Institute for Quantitative and Computational Biosciences, University of California, Los Angeles, California, United States of America.
Department of Microbiology, Immunology, and Molecular Genetics, University of California, Los Angeles, California, United States of America.
PLoS Comput Biol. 2019 Jul 11;15(7):e1007087. doi: 10.1371/journal.pcbi.1007087. eCollection 2019 Jul.

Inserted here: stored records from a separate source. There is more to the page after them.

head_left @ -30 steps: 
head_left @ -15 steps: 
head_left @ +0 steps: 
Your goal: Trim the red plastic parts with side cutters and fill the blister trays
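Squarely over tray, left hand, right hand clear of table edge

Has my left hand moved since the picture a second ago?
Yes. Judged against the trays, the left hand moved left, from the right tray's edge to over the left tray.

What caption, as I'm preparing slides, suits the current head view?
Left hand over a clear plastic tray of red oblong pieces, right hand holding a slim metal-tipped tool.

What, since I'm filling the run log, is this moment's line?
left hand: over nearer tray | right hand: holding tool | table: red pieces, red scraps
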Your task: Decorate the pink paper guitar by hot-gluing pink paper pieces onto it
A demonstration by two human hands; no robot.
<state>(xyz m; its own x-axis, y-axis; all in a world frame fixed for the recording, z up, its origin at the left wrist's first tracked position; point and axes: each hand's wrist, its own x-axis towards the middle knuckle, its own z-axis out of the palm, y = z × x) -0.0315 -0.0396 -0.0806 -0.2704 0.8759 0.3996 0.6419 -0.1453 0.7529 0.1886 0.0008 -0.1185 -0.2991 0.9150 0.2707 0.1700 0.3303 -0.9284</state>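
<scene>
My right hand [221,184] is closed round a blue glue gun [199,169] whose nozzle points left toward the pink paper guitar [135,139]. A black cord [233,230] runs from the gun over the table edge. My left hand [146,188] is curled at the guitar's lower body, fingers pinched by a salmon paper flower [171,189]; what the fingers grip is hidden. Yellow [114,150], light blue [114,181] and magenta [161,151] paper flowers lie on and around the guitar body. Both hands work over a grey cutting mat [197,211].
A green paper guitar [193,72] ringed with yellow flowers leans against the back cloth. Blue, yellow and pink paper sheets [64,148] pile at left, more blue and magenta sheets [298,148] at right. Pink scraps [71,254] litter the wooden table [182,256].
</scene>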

Persistent bacteremia caused by Staphylococcus aureus (SA), especially methicillin-resistant SA (MRSA), is a significant cause of morbidity and mortality. Despite susceptibility phenotypes in vitro, persistent MRSA strains fail to clear with appropriate anti-MRSA therapy during bacteremia in vivo. Thus, identifying the factors that cause such MRSA persistence is of direct and urgent clinical relevance. To address the dynamics of MRSA persistence in the face of host immunity and typical antibiotic regimens, we developed a mathematical model based on the overarching assumption that phenotypic heterogeneity is a hallmark of MRSA persistence. First, we applied an ensemble modeling approach and obtained parameter sets that satisfied the condition of a minimum inoculum dose to establish infection. Second, by simulating with the selected parameter sets under vancomycin therapy which follows clinical practices, we distinguished the models resulting in resolving or persistent bacteremia, based on the total SA exceeding a detection limit after five days of treatment. Third, to find key determinants that discriminate resolving and persistent bacteremia, we applied a machine learning approach and found that the immune clearance rate of persister cells is a key feature. But, fourth, when relapsing bacteremia was considered, the growth rate of persister cells was also found to be a key feature. Finally, we explored pharmacological strategies for persistent and relapsing bacteremia and found that a persister killer, but not a persister formation inhibitor, could provide for an effective cure the persistent bacteremia. Thus, to develop better clinical solutions for MRSA persistence and relapse, our modeling results indicate that we need to better understand the pathogen-host interactions of persister MRSAs in vivo.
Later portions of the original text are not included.